Black bears killed on camera were part of study
The camera that Alaska Wildlife Troopers say caught a pair of men illegally shooting three black bears to death was part of a study meant to determine black bear numbers in Prince William Sound, state officials said Thursday.
Andrew Renner, 41, and Owen Renner, 18, were charged this week with killing the sow and its two cubs in April, on the sound’s Esther Island. Troopers seized a truck, boat and hunting rifles the Wasilla residents allegedly used to reach the bears, then shoot first the sow and its “screaming” cubs.
Bruce Dale, director of Fish and Game’s Division of Wildlife Conservation, said Thursday that the camera which recorded the April 14 crime had been placed as part of a 2016 effort to study black bears in the Prince William Sound area.

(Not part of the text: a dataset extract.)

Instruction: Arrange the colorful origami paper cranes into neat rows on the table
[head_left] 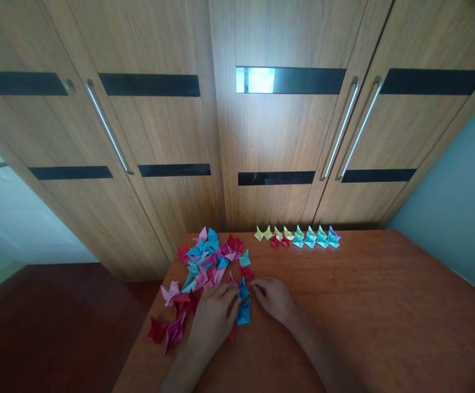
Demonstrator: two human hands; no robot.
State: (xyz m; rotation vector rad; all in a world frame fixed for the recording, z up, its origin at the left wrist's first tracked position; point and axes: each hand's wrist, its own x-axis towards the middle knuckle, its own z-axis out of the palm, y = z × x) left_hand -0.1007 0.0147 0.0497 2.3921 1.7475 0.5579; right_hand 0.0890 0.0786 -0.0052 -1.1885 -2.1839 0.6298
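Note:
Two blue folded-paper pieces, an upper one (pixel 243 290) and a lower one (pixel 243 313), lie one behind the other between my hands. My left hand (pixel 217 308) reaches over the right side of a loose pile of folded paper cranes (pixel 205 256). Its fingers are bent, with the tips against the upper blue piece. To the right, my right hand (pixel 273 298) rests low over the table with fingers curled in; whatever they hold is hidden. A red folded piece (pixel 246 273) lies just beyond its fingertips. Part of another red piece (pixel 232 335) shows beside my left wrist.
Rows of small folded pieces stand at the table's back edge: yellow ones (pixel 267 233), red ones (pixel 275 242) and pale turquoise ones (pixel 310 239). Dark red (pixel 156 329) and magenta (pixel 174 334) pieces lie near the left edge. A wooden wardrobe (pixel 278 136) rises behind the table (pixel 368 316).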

Biologists at Fish and Game, as well as the U.S. Forest Service, have been attempting to make the first detailed count of bears in the area after black bear kills in the area rose sharply starting in the 1990s, tripling by 2007 before falling sharply through 2015. Dale attributed the surge in area bear hunts to the opening of road service to Whittier through the port’s rail tunnel, which was modified to accommodate vehicles in 1998.
“We started adjusting seasons and bag limits as it became more popular, then we saw a decline in harvests,” Dale said.

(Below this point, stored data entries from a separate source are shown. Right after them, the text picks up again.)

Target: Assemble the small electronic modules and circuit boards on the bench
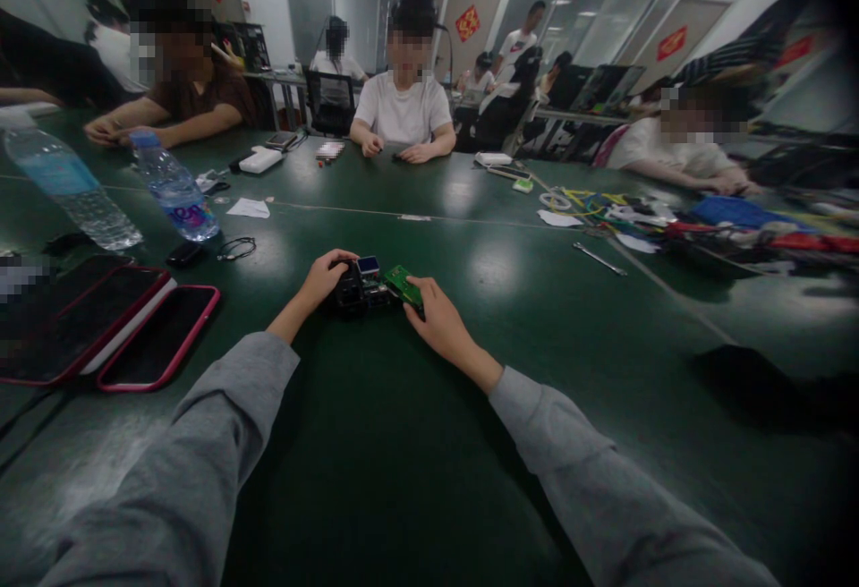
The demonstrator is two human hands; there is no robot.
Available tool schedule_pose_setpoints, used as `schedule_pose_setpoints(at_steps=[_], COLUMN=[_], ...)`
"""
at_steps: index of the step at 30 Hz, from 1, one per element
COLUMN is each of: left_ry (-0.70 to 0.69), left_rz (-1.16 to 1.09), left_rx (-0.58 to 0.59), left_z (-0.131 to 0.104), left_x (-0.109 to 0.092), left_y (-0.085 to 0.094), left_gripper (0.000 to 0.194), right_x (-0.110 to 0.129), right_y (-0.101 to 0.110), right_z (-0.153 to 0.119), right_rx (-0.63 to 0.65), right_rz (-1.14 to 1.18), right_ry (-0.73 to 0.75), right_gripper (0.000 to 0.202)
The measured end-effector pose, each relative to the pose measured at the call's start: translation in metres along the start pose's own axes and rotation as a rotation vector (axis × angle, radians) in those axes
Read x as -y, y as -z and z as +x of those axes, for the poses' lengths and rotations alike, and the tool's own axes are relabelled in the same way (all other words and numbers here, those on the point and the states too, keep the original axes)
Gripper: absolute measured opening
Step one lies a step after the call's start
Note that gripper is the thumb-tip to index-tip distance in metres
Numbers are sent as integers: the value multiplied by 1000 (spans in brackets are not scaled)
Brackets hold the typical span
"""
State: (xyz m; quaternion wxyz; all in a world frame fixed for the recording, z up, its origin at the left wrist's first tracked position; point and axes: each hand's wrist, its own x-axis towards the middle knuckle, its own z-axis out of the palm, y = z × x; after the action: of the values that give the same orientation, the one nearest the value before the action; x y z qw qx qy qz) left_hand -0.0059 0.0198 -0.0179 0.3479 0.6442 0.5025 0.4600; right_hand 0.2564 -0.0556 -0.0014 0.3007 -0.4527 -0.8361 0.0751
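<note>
My left hand (327, 278) is closed on a black plastic housing (350, 287), low over the green table. Beside the housing sits a small part with a dark bluish screen (369, 267), and below it are small parts too fine to make out. Between the thumb and fingers of my right hand (435, 314) is a green circuit board (401, 283), tilted toward the housing. The board's near end is hidden by my fingers. Whether board and housing are joined by a wire cannot be seen.
Two water bottles (178, 189) stand at the left, behind a red-edged phone (161, 336). A cable loop (236, 249) lies nearby. To the right are a wrench (599, 259) and a pile of cables (731, 220). A person in white (403, 108) sits opposite.
</note>
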Motion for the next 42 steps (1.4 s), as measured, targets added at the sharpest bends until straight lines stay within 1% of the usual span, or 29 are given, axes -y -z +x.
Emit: schedule_pose_setpoints(at_steps=[8, 19, 29, 37, 42], left_ry=[16, 20, 16, 39, 16], left_rz=[-4, 21, -13, -7, -10], left_rx=[-5, 3, 2, 4, 1], left_z=[0, -4, -1, -4, -3], left_x=[-2, -10, -6, -10, -9], left_y=[0, 1, 0, 0, 0], left_gripper=[28, 30, 27, 28, 27], right_x=[1, 2, 1, 3, 2], right_y=[0, 2, 0, 2, 1], right_z=[-1, 0, 1, 0, 0], right_rx=[33, 33, 27, 33, 36], right_rz=[-22, -15, -44, -28, -28], right_ry=[-9, -13, 9, -2, -4], right_gripper=[48, 47, 47, 47, 48])
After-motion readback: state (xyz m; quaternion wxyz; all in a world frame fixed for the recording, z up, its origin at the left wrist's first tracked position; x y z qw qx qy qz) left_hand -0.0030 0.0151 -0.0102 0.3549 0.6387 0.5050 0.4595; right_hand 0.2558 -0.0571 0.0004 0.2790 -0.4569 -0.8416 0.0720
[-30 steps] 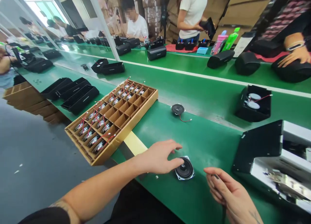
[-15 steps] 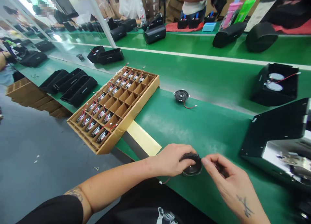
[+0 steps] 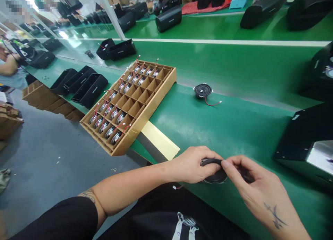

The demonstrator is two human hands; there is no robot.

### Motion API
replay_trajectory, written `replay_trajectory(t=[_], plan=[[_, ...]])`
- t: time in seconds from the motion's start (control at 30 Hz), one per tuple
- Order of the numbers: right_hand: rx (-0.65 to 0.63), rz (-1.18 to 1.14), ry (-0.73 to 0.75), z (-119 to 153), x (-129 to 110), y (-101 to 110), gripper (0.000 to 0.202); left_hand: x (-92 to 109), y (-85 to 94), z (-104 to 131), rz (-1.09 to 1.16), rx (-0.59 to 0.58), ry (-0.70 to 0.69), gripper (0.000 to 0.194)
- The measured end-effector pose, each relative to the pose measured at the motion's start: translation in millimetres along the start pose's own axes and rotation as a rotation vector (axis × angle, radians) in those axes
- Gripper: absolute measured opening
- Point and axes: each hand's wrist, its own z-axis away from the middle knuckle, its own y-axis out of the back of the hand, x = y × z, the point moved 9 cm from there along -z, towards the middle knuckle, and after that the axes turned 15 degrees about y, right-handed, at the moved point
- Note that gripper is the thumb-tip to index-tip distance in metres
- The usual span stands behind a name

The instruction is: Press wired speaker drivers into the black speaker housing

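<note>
My left hand [image 3: 199, 163] grips a round black speaker [image 3: 216, 175] at the front edge of the green table. A short red wire with a white plug [image 3: 174, 187] shows below my left wrist. My right hand [image 3: 249, 174] pinches a black strip or ring at the speaker's upper right rim; its curled fingers partly hide it. Farther back on the table lies another speaker [image 3: 203, 90], face up with its red wire out to the right. To the left, a divided cardboard box [image 3: 145, 123] holds several speakers with red wires.
A yellow strip [image 3: 161, 139] lies between box and left hand. Black open housings [image 3: 90, 90] stand beyond the box. At the right is a black machine with a metal front [image 3: 293, 139]. More black cases [image 3: 169, 19] stand across the white line.
The view has shifted, so most things sit higher in it. Both hands still hold on at the speaker, and the dark ring at its rim now looks raised between them.
</note>
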Motion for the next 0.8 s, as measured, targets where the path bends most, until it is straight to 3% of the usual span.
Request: replay_trajectory(t=[0.37,0.63,0.8], plan=[[-0.121,-0.017,0.065,-9,31,-5,0.047,0,2.4,3,-0.099,-0.054,0.066,0.020],[-0.072,-0.046,-0.036,-3,6,-5,0.040,11,3.3,6,-0.087,-0.091,0.024,0.021],[-0.063,-0.077,-0.067,-5,8,-6,0.043,9,3.3,5,-0.088,-0.119,0.044,0.026]])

“We decided to put a camera on it to see the den emergence, watch the bears’ movements and actions and compare that to the collar movements,” Dale said.
Alaska State Troopers spokeswoman Megan Peters said in an email that no region of the state has a particularly large amount of illegal bear kills.
“(S)pring hunts attract the most attention due to lack of vegetation/food sources, and therefore seem to produce the most violations,” Peters wrote. “Sows [with] cubs are usually the bears killed when an illegal take of a bear occurs.”
Although wildlife troopers see many cases of illegal bear kills each year, both deliberate and accidental, “we have very few cases where violators enter dens to kill bears.”
There are a few cases each year, according to Peters, in which “some type of media footage documents someone illegally taking a bear.”
Fish and Game had originally planned to leave the camera in place for the summer, then retrieve it to review its footage alongside the sow’s collar telemetry. Instead, Dale said, “the collar turned up in Palmer and the troopers collected it.”
Nobody at Fish and Game had seen the camera’s footage before it was seized as evidence, Dale said. Prosecutors released some of what the Renners said in 30-second recorded clips from the April 14 killings and a cleanup of the site two days later, including Owen Renner saying, "They'll never be able to link it to us."
Although no concrete numbers have emerged for how many black bears live in the area near the sound, Dale said biologists had made estimates based on prior work in Southeast Alaska and Kenai, as well as other bear surveys in Southcentral and Interior Alaska.
“We have a good range of ideas for habitats across the state, so we have a good idea of what should be there,” Dale said.